+31 624 239 426
annelytics@outlook.com
Annelytics
  • Home
  • Blog
  • Contact
  • Home
  • Blog
  • Contact
    Home > Blog > A/B testen > How to visualize A/B-test results

A/B testen

11 jun

How to visualize A/B-test results

  • By Annemarie
  • In A/B testen
  • 1 comment

You may be wondering, “why should I make my own visualization of my A/B test results?”. Because the A/B testing tools in the market already provide you all the necessary tables and graphs, right? They tell you when an A/B test is significant and what the expected uplift is. So why bother?

The thing is, these tables and graphs are comprehensible when you – a data driven analyst – take a look at them. However, if you’re the manager that bumps into them as a screenshot in an email or presentation document, then they aren’t that clear at all.

Moreover, you should always analyze your A/B tests in your analytics tool instead of in your A/B testing tool. Problematically, your analytics tool doesn’t tell you whether or not your A/B-test was a significant success. It doesn’t provide you the statistical significance (p-value), power level and error margins. You need to calculate and visualize this yourself.

Finding a Clear Way To Visualize A/B Test Results

Problem is, it’s tricky coming up with an A/B test visualization that everyone gets. However, we’ve gone through the process and have come up with a clear way to do A/B test visualizations.

If you follow, hopefully it will result in a graph that positively convinces everyone of your awesome job. You’ll be able to easier convince people that you need more resources for A/B testing. A good graph doesn’t just look nice, but it helps you to get the message across and boosts the credibility of your A/B test results.

1st Try: Why Reinvent The Wheel?

In the first couple of months when we started analyzing the results of A/B tests ourselves (in a spreadsheet), we used no graph at all. We just presented a table with the main results. Being good statisticians we included the standard error, the z-value, the p-value and the power. So at least we knew for sure that no one would understand it☺.

Oh well, we did use color coding; green meant we have a winning result!

a/b test visualization 1

Next, we added a graph to bring these boring and difficult numbers to life.

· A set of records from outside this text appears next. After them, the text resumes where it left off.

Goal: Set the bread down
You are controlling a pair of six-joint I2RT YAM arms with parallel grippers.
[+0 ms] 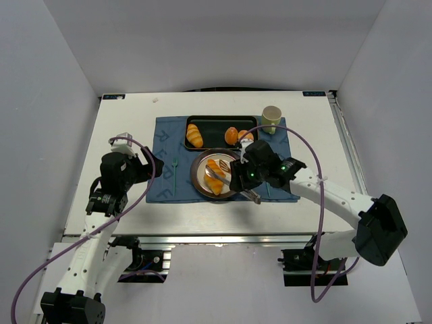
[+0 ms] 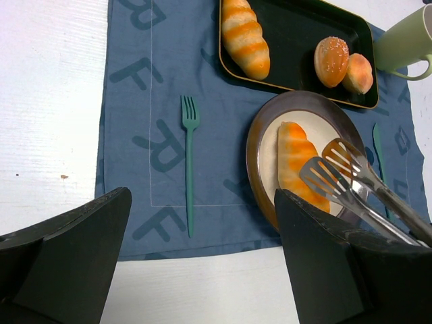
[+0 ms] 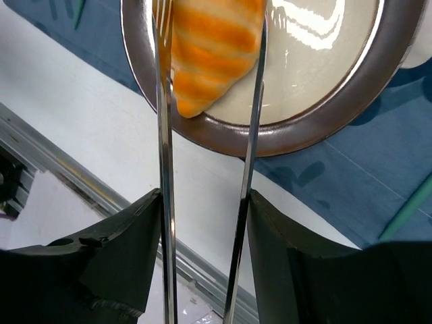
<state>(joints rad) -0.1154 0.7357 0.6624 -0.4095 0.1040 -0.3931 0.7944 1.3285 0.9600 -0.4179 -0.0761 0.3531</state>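
Now we see the bread (image 2: 293,158) lying on the plate (image 2: 253,145), so the big part looks done. Our right gripper (image 3: 202,209) pinches the tongs (image 2: 322,177), whose ends stand apart by the bread; lifting them away is left. Our left gripper (image 2: 202,223) is spread wide, holding nothing.

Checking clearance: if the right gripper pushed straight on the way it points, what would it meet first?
Probably the orange-striped bread roll on the brown-rimmed plate. The metal tongs in the right gripper straddle its tip, though depth is unclear.
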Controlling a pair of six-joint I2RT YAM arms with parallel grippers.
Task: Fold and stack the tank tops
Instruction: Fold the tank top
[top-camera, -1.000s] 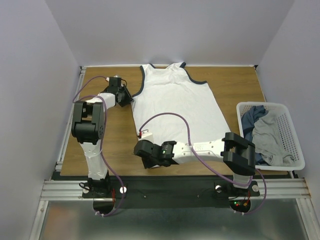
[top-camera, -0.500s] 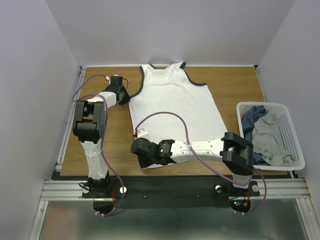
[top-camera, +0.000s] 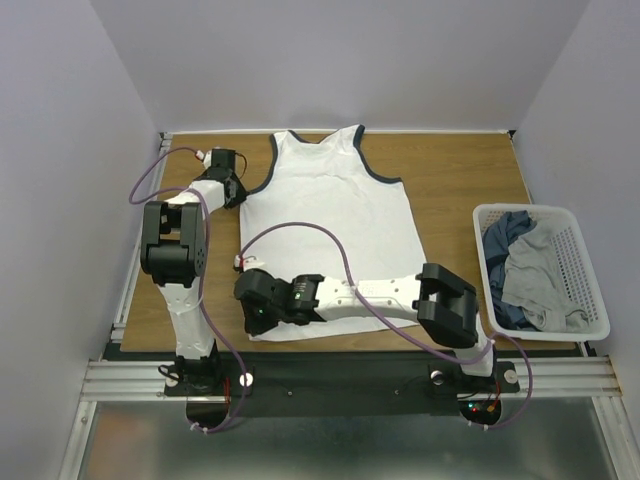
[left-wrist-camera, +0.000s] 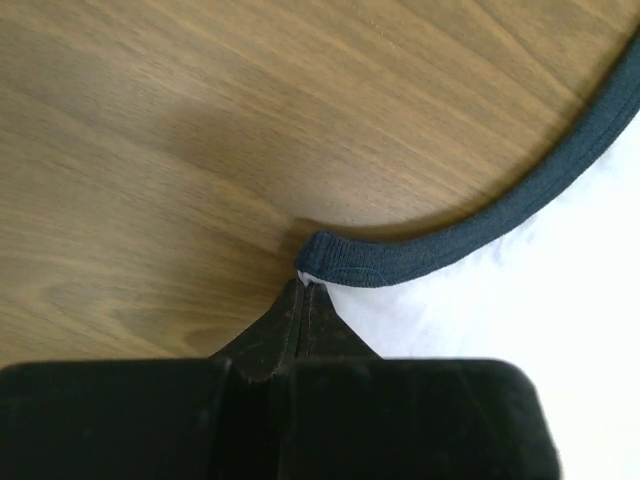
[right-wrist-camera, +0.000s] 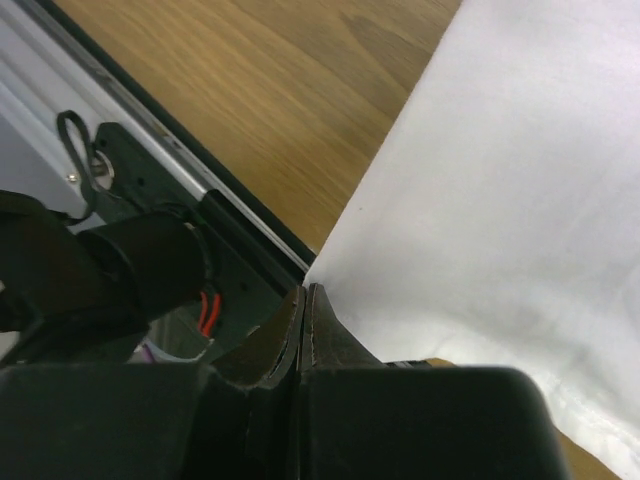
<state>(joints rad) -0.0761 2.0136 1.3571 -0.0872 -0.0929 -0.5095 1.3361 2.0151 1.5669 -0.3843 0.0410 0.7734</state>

We started by copying what every other A/B test tool reports: a graph with the conversion rate per day, accumulated over time. We do added two lines: representing the 90% lower and upper limit of the default variation (computed by the conversion rate of the default variation plus/minus the critical z-value times the standard error).

The main problem we ran into was the simple fact that conversion over time doesn’t really give us an insight.

This graph tells you whether there’s a significant and stable effect, but that’s only interesting to the web analyst. Others are, of course, only interested in the main conclusion: does this A/B test have a significant winner and could we make a big positive impact on our KPI’s when we implement it? This graph didn’t give a clear answer to that question:

a/b test visualization 2

2nd Try: Cut to the Chase

We wanted to get rid of the graph with the conversion rate over time and only show the main conclusion. This meant clearly visualizing the last data points of the graph: the conversion rates of variation A and of variation B.

In addition, the 90% lower and upper limit (the confidence interval) of both variation A and variation B were needed to see whether the difference is significant.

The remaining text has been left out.